Parmi les situations contraceptives particulières, le post-partum en fait partie. Le taux d’IVG dans les 6 à 12 mois qui suivent la naissance s’évalue en France à 4% soit plus de 2 fois du taux moyen annuel. Aborder les modes de contraception en post-partum s’imposent donc pour cette période où des changements physiologiques, émotionnels et sexuels s’opèrent.
Avec Dr Teddy Linet, gynécologue-obstétricien, centre hospitalier Loire-Vendée.
Sortir de la maternité avec une contraception efficace
Quand vient le moment de parler contraception au sortir de la maternité, la réceptivité des patientes n’est pas à son maximum, pour autant, si ce sujet n’a pas été abordé lors de la grossesse, il ne devra pas passer à l’as. Le CNGOF recommande d’ailleurs aux professionnels que toutes les femmes sortent de la maternité avec une contraception efficace pour limiter le risque de grossesse non désirée.
Il est important de leur expliquer qu’une ovulation est possible à partir du 21e j après l’accouchement quand il s’agit d’un allaitement artificiel. Pour l’allaitement maternel, qui induit une anovulation, le retour de couches est imprévisible : 33% ovulent à la 6e semaine et plus de 70% à 6 mois.
Quelles modes de contraception en post-partum ?
Pour les femmes qui le souhaitent, l’HAS recommande de débuter une contraception au plus tôt dans les 21 jours du post-partum. Les progestatifs, non associés à un risque thrombo-embolique veineux (TEV) ( hormis les injectables) restent une option pour cette période. En effet, 50% des évènements TEV surviennent dans le post-partum, notamment durant les 3 premières semaines suivant l’accouchement, avec un risque persistant jusqu’à 12 semaines.
Pour le CNGOF et l’OMS, les micro-progestatifs et l’implant peuvent être initiés bien plus tôt, dans les 48h suivant la naissance quel que soit le mode d’allaitement. Pour les femmes préférant une méthode longue durée, ou dont l’observance fait défaut, le DIU sera aussi adapté à cette période.
Si la France reste frileuse pour une pose du DIU dans les 48 premières heures, il n’en demeure pas moins qu’elle réduirait de 88/1000 femmes le nombre de grossesses non désirées sur 2 ans, selon une étude américaine.
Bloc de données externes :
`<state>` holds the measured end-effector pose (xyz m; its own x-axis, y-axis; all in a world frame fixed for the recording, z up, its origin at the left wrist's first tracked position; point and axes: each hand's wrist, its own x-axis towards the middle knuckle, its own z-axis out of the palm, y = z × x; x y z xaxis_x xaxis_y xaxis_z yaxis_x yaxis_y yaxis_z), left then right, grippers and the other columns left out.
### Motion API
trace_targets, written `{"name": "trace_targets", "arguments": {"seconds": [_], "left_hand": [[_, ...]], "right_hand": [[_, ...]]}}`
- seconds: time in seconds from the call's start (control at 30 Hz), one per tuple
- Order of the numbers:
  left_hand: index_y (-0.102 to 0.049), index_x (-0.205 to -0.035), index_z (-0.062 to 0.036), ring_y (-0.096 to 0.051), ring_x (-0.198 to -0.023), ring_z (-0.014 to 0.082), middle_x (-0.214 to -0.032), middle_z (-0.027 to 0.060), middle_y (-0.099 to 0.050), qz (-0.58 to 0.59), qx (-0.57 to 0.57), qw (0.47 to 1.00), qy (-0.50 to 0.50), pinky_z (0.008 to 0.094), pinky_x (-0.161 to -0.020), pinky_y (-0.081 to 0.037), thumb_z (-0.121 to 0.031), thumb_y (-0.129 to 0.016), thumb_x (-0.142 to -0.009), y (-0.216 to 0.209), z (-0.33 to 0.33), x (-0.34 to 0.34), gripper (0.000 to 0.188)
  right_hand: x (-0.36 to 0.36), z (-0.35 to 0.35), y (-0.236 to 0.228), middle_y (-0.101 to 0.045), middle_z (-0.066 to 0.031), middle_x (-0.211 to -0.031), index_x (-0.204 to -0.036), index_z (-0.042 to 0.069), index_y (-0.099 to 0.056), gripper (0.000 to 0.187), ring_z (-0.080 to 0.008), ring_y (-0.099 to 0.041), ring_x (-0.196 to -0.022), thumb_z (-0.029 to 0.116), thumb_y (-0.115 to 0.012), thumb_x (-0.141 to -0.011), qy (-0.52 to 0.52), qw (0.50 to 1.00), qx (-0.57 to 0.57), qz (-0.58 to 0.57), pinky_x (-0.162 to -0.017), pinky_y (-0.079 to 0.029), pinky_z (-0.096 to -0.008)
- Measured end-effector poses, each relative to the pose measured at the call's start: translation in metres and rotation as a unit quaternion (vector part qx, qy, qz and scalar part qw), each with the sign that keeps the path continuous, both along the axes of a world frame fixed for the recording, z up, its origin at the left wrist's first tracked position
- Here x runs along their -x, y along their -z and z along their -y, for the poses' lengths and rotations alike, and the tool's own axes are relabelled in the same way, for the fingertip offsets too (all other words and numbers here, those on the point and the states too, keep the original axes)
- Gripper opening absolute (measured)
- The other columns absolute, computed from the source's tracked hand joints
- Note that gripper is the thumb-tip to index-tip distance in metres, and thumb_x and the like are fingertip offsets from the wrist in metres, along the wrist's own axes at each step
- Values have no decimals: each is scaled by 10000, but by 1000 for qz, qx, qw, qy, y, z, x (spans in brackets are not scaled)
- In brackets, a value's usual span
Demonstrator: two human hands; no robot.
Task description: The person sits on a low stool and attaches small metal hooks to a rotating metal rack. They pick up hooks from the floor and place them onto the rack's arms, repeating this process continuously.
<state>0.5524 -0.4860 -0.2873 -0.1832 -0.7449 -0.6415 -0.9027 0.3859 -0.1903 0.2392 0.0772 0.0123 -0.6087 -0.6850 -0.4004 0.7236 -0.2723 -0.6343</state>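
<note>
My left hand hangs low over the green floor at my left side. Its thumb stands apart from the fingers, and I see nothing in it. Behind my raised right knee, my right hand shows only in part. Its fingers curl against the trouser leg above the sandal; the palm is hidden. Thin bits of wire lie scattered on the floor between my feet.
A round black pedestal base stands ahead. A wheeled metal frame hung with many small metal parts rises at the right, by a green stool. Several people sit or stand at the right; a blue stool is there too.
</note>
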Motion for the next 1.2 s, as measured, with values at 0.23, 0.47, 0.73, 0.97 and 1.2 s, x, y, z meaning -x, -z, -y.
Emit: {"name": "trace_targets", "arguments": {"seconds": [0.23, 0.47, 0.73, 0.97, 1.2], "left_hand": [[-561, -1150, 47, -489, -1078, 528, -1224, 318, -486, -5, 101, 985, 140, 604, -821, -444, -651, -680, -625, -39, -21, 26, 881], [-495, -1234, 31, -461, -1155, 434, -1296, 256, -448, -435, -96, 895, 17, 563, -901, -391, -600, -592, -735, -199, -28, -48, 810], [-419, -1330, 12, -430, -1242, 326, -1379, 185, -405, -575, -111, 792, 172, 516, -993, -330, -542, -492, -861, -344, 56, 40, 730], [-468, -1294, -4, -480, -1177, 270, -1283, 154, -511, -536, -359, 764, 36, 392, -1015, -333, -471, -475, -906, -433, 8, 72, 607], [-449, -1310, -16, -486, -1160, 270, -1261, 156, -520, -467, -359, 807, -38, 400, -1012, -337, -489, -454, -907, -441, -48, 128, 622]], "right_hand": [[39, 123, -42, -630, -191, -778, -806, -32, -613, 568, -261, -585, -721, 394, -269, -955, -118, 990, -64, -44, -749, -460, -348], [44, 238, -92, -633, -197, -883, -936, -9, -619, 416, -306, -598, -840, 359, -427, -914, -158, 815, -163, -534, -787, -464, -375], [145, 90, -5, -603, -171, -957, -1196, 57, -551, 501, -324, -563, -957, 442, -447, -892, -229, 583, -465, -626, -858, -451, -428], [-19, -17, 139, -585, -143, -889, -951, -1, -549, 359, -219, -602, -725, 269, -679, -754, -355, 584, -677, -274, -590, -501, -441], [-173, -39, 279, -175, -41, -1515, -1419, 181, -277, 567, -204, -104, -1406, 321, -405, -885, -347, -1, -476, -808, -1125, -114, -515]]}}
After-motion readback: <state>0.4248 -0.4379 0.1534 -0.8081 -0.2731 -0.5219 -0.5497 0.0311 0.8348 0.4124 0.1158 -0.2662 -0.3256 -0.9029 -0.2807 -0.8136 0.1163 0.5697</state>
Passé ce délai précoce, l’OMS recommande d’attendre 4 semaines pour une pose de DIU que la patiente ait eu une césarienne ou non. Le CNGOF, pour sa part, suggère une pose lors de la visite postnatale, d’un DIU hormonal ou en cuivre et ce indépendamment du mode d’allaitement.
En raison du risque élevé des MTEV (X 22 à 84 selon l’OMS) dans le post-partum, jusqu’à 42 jours, il est plus prudent de recourir aux oestroprogestifs dépassé ce délai, selon le CNGOF. Si la patiente tient à reprendre une pilule oestroprogestative, le CNGOF recommande entre la 6e et 12e semaine d’évaluer la balance bénéfice-risque en tenant compte des facteurs de risques associés (tabac, >35 ans, IMC > 30, hémorragie du post-partum, césarienne, pré-éclampsie, tabac, transfusion à la naissance, immobilisation prolongée, migraines). En revanche, l’OMS, en absence de facteur de risque et de contre-indication, envisage la prise d’oetroprogestatifs 21 jours après l’accouchement pour les femmes non allaitantes et 6 semaines après en cas d’allaitement partiel. Pour l’ensemble des sociétés savantes en dehors du CRAT, les femmes qui allaitent devront attendre 6 mois avant de commencer une contraception oestroprogestative.
Les méthodes naturelles et locales
La méthode de l’allaitement maternel et de l’aménorrhée, MAMA, (allaitement exclusif, de jour et de nuit, 6 à 10 tétées/j, pas plus de 6h entre les tétées la nuit et 4h le jour, aménorrhée persistante) est une méthode contraignante puisque seulement 20 à 26 % des patientes suivent les conditions. Une publication postérieure aux recommandations du CNGOF a permis de montrer que la méthode MAMA n’était pas plus efficace qu’un allaitement exclusif simple chez une femme en aménorrhée dans les 6 premiers mois du post-partum. L’allaitement exclusif chez une femme en aménorrhée présente cependant un effet contraceptif jusqu’à 6 mois. Il s’agit néanmoins d’un choix « risqué » puisque le retour de cycle est imprévisible et dans les études, on note un risque de grossesse à 6 mois allant de 0,45 à 2, 45%. Mal adaptés pour cette période et avec un taux d’échec important, le CNGOF déconseille l’utilisation des méthodes locales (diaphragme et cape), excepté le préservatif.